Julia CUDArt - Compile ptx Module Using extern Function

时间:2016-07-11 21:10:48

标签: cuda julia julia-gpu

I am trying to create a ptx module to implement a CUBLAS function in order to answer this currently unresolved SO question. I want to be able to define a function that can then be executed using launch() or some similar utility.
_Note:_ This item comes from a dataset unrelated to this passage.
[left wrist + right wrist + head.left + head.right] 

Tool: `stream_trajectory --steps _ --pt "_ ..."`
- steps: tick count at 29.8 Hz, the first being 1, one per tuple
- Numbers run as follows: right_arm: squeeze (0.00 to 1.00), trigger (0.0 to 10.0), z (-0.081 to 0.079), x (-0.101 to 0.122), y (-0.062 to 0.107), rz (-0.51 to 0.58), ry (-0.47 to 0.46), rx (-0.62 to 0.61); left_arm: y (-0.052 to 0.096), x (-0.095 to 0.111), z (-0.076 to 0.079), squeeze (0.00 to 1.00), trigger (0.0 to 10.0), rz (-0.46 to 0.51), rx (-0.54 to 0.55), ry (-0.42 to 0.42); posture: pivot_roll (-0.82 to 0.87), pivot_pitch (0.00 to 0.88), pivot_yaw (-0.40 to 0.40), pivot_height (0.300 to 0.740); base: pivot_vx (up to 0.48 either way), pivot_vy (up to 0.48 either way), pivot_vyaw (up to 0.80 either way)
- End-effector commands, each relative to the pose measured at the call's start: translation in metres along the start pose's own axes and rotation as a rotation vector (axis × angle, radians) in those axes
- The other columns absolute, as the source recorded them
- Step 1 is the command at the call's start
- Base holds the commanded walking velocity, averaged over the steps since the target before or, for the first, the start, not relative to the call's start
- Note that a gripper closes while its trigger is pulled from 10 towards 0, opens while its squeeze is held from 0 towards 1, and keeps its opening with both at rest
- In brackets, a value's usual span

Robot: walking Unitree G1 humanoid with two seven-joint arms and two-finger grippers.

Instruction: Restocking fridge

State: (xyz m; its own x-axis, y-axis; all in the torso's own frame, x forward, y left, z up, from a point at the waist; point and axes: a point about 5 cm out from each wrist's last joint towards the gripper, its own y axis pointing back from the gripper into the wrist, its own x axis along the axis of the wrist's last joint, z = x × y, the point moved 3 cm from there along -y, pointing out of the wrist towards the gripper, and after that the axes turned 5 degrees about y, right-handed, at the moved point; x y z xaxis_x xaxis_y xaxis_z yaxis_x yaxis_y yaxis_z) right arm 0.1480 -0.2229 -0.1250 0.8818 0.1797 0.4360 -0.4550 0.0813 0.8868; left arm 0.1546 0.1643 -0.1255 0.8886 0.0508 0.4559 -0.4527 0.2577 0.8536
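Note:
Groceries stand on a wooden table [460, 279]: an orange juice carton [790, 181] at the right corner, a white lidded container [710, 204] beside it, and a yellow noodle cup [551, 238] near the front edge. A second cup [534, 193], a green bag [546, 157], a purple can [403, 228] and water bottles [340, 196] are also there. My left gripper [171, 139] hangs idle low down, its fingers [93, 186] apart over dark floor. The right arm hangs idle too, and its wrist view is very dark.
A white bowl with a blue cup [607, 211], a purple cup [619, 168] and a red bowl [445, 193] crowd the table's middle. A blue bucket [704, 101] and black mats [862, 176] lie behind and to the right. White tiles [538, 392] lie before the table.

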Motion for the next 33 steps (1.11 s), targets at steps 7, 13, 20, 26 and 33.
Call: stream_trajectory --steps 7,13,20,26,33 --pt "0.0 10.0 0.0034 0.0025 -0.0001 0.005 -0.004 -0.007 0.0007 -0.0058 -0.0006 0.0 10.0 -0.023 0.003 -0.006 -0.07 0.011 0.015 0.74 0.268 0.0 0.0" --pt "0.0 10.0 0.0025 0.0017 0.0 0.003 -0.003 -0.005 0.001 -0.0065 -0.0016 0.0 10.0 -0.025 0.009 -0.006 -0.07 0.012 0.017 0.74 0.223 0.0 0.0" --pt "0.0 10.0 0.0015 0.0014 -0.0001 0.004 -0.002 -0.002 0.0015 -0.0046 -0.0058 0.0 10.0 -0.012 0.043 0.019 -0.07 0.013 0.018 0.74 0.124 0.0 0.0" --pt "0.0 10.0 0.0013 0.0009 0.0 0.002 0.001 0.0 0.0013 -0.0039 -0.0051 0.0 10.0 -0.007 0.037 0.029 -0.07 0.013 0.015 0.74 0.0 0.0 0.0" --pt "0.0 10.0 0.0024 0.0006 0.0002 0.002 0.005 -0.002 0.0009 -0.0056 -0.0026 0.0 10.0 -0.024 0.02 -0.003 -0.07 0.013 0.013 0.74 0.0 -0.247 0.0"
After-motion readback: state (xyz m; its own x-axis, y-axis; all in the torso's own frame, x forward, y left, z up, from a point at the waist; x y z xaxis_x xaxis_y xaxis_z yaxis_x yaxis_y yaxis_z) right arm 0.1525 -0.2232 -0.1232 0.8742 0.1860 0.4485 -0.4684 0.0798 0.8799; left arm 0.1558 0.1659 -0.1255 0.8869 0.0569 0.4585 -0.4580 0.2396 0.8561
As a base guide, I am looking at this page which gives examples from a script calling on the CUBLAS functions. I am also looking at this example from the CUDArt GitHub site for further insights. My current working effort looks something like this:

#include <cublas_v2.h>
extern "C" 
// Multiply the arrays A and B on GPU and save the result in C
// C(m,n) = A(m,k) * B(k,n)
__device__ void gpu_blas_mmul(const float *A, const float *B, float *C, const int m, const int k, const int n) {
    int lda=m,ldb=k,ldc=m;
    const float alf = 1;
    const float bet = 0;
    const float *alpha = &alf;
    const float *beta  = &bet;

    // Create a handle for CUBLAS
    cublasHandle_t handle;
    cublasCreate(&handle);

    // Do the actual multiplication
    cublasSgemm(handle, CUBLAS_OP_N, CUBLAS_OP_N, m, n, k, alpha, A, lda, B, ldb, beta, C, ldc);

    // Destroy the handle
    cublasDestroy(handle);
}

I am then compiling and then checking the compilation using something like this:

nvcc -ptx -gencode=arch=compute_35,code=sm_35 -lcublas gpu_blas_mmul.cu
ptxas -arch=sm_35 gpu_blas_mmul.ptx

When I do this, get the following error:

Unresolved extern function 'cublasCreate_v2'

If I remove the __device__ from the beginning of the script, I no longer get the error. But, when I then try to load the function in CUDArt using:

using CUDArt
md = CuModule("path/to/gpu_blas_mmul.ptx", false)
gpu_blas_mmul = CuFunction(md, "gpu_blas_mmul")

I get the error:

ERROR: Named symbol not found

I've looked through this and this SO post, as well this resource. I've tried simple solutions in them such as using __deice__ __host__ in my script and -nc when I compile with nvcc. I haven't dug into the articles in depth, however. In part, this is because they seem to be describing considerably more complex situations, using multiple scripts tied together. This seems more complex than I would think necessary, and furthermore, I'm not even particularly certain if it would be successful.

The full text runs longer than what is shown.